I have found that those people who don’t enjoy asking for money felt some sort of guilt. Maybe they are breaking a social norm in talking about money (What if I ask Jane to give a gift that is outside of her ability?). Or, perhaps (and more likely) that the canvasser feels guilty about their own gift and is asking someone else to do something that they can’t/won’t do (like a stretch gift).
If You Want Money, Ask For It
The number one reason people don’t give to your cause is that they weren’t asked to. It’s plain and simple. Every now and then, someone may give because they heard something through the media about your campaign. But, rest assured, that is not the norm. If you want serious money, you must take the relationship with the donor seriously as well. You need to cultivate and nurture the relationship — it should not be a “one and done” type of approach.
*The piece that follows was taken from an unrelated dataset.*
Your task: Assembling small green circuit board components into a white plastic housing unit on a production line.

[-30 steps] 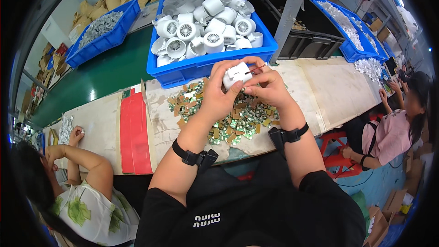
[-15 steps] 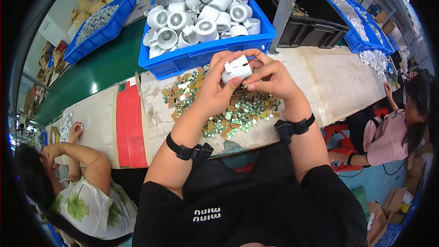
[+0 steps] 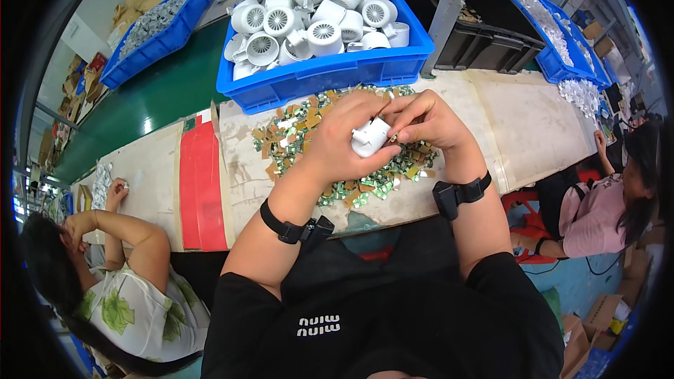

Reverse Engineer Everything You Can
One benefit of being in the fundraising business for almost 30 years is that I can easily reverse engineer a campaign. (I wrote about that here.) To raise, $1,000,000 I know I would likely need one gift of $250,000, 2 gifts of $100,000, 3 gifts of $75,000, and so on. As a result, the organization can actively solicit those specific gifts in the first place.
Or, perhaps you want to expand your pipeline by 100 face-to-face donors. That would mean that each of your 10 cabinet members would need to identify approximately 15 prospects that would yield a “net” of 10 donors each for the pipeline. This assumes that not everybody will be on-board with what the cabinet member is asking of them.
The Five Truths Conclusion
These five truths could very well help you manage a successful fundraising career. I don’t think anybody could disprove any of them, and they have withstood the test of time. I hope you find it useful.